[WHAT THE TASK ASKS]: For each line below, return an exact copy.

Start of EXERCISE DATA

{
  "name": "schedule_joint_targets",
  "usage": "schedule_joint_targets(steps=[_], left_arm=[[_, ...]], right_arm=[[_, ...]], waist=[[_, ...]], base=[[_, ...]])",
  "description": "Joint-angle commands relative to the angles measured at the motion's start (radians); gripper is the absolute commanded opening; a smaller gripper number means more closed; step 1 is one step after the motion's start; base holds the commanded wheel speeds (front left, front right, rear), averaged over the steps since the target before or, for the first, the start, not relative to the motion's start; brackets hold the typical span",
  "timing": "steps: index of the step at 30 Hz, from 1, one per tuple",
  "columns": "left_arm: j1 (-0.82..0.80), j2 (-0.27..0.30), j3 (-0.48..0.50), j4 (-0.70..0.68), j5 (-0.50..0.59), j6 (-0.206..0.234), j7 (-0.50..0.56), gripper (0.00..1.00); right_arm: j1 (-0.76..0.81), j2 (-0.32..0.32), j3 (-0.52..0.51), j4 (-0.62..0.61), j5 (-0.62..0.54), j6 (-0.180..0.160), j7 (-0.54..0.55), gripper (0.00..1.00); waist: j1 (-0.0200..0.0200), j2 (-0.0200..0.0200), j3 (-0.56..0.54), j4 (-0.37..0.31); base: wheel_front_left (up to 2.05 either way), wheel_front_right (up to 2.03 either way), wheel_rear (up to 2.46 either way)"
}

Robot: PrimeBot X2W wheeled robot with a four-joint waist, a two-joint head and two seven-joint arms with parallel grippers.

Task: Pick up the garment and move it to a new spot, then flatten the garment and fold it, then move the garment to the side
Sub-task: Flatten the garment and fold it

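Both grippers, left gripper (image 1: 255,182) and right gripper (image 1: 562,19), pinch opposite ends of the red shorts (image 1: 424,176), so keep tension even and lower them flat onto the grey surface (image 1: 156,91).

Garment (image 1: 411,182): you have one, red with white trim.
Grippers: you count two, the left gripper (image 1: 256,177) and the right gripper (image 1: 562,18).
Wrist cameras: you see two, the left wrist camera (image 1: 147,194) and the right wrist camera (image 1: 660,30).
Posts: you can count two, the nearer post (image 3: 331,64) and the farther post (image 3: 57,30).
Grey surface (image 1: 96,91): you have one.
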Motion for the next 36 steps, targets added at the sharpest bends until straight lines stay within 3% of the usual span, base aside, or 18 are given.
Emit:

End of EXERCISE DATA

[ANSWER TO THIS EXERCISE]:
{
  "name": "schedule_joint_targets",
  "usage": "schedule_joint_targets(steps=[_], left_arm=[[_, ...]], right_arm=[[_, ...]], waist=[[_, ...]], base=[[_, ...]])",
  "description": "Joint-angle commands relative to the angles measured at the motion's start (radians); gripper is the absolute commanded opening; a smaller gripper number means more closed; step 1 is one step after the motion's start; base holds the commanded wheel speeds (front left, front right, rear), averaged over the steps since the target before or, for the first, the start, not relative to the motion's start; brackets hold the typical span",
  "timing": "steps: index of the step at 30 Hz, from 1, one per tuple",
  "columns": "left_arm: j1 (-0.82..0.80), j2 (-0.27..0.30), j3 (-0.48..0.50), j4 (-0.70..0.68), j5 (-0.50..0.59), j6 (-0.206..0.234), j7 (-0.50..0.56), gripper (0.00..1.00); right_arm: j1 (-0.76..0.81), j2 (-0.32..0.32), j3 (-0.52..0.51), j4 (-0.62..0.61), j5 (-0.62..0.54), j6 (-0.180..0.160), j7 (-0.54..0.55), gripper (0.00..1.00); waist: j1 (-0.0200..0.0200), j2 (-0.0200..0.0200), j3 (-0.56..0.54), j4 (-0.37..0.31); base: wheel_front_left (up to 2.05 either way), wheel_front_right (up to 2.03 either way), wheel_rear (up to 2.46 either way)"
}

Robot: PrimeBot X2W wheeled robot with a four-joint waist, a two-joint head and two seven-joint arms with parallel grippers.

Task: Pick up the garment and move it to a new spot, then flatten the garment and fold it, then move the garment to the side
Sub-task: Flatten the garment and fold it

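Both grippers, left gripper (image 1: 255,182) and right gripper (image 1: 562,19), pinch opposite ends of the red shorts (image 1: 424,176), so keep tension even and lower them flat onto the grey surface (image 1: 156,91).

Garment (image 1: 411,182): you have one, red with white trim.
Grippers: you count two, the left gripper (image 1: 256,177) and the right gripper (image 1: 562,18).
Wrist cameras: you see two, the left wrist camera (image 1: 147,194) and the right wrist camera (image 1: 660,30).
Posts: you can count two, the nearer post (image 3: 331,64) and the farther post (image 3: 57,30).
Grey surface (image 1: 96,91): you have one.
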Motion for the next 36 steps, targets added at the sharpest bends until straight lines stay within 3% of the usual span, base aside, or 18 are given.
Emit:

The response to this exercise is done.